With regard to hydraulic fracking, Tillerson said that “the consequences of a misstep in a well, while large to the immediate people that live around that well, in the great scheme of things are pretty small… These are not life-threatening, they’re not long-lasting, and they’re not new. They are the same risks that our industry has been managing for more than 100 years in the conventional development of oil and natural gas.”  Tell that to the people of Aceh, or Zambia, of the Gulf of Mexico.  Echoes of ex-BP CEO Tony Hayward pointing out that the Gulf “is a very big ocean” following the 2010 Deepwater Horizon explosion come to mind.

Yes, technology is important, as is managing the environmental risks of development, from local pollution to disaster response to climate change.  But companies cannot focus solely on technological innovation while ignoring the human dimensions of their business.
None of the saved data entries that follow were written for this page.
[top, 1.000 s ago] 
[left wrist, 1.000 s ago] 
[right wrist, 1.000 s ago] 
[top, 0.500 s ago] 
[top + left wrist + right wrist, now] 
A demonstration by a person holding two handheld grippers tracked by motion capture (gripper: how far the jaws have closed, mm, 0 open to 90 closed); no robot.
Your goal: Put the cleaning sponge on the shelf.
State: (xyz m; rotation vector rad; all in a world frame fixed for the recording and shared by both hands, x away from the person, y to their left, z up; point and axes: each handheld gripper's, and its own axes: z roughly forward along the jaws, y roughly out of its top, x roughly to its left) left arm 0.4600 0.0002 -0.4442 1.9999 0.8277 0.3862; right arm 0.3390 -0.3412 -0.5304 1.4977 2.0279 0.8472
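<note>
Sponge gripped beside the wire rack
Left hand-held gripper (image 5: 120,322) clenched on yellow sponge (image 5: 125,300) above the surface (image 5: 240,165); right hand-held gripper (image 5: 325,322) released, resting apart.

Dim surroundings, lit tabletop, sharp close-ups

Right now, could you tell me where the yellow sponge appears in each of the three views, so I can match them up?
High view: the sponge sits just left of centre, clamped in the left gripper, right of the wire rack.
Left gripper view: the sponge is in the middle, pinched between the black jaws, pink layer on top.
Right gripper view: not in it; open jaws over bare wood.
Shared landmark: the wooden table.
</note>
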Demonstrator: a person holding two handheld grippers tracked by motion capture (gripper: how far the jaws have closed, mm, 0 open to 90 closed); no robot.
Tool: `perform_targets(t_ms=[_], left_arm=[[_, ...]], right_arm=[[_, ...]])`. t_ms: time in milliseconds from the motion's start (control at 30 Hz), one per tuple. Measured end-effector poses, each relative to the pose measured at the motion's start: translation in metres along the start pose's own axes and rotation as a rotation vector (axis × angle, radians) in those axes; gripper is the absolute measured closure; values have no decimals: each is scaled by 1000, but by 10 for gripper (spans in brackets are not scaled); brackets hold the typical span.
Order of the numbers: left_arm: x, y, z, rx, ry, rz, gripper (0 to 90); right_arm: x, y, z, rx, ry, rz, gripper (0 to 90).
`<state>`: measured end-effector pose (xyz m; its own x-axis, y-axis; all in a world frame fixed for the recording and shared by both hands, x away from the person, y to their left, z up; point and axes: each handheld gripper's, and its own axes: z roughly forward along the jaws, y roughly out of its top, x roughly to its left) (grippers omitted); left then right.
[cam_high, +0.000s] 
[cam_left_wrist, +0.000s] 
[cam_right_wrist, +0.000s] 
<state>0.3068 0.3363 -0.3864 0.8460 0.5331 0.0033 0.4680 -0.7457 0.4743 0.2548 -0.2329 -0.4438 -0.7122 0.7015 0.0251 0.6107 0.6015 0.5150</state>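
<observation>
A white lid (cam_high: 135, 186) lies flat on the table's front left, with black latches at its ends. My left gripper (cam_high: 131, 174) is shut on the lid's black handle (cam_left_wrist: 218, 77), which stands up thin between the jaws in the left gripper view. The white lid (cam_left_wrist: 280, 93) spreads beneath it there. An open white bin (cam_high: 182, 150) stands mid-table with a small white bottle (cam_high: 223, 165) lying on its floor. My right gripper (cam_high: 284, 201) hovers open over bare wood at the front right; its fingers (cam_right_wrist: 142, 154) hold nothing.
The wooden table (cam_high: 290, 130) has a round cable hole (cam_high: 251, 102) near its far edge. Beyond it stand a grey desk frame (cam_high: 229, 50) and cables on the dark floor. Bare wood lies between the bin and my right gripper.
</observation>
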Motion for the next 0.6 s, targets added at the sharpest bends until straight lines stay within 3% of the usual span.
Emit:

In his speech, Tillerson cited John F. Kennedy saying that “to lead is to choose” and asked, “Are we going to have energy security and are we willing to deal with the real fears, the real concerns, and manage the risk?”  I certainly hope so.  That would mean taking responsibility for the local social impacts of oil and gas development, and engaging with local communities to identify and mitigate potential risks.  Energy security depends on getting that right.

Christine Bader is Nonresident Senior Fellow at the Kenan Institute for Ethics of Duke University and a Truman Security Fellow.   The Truman National Security Project is a national security leadership institute, the nation's only organization that recruits, trains, and positions a new generation of progressives across America to lead on national security.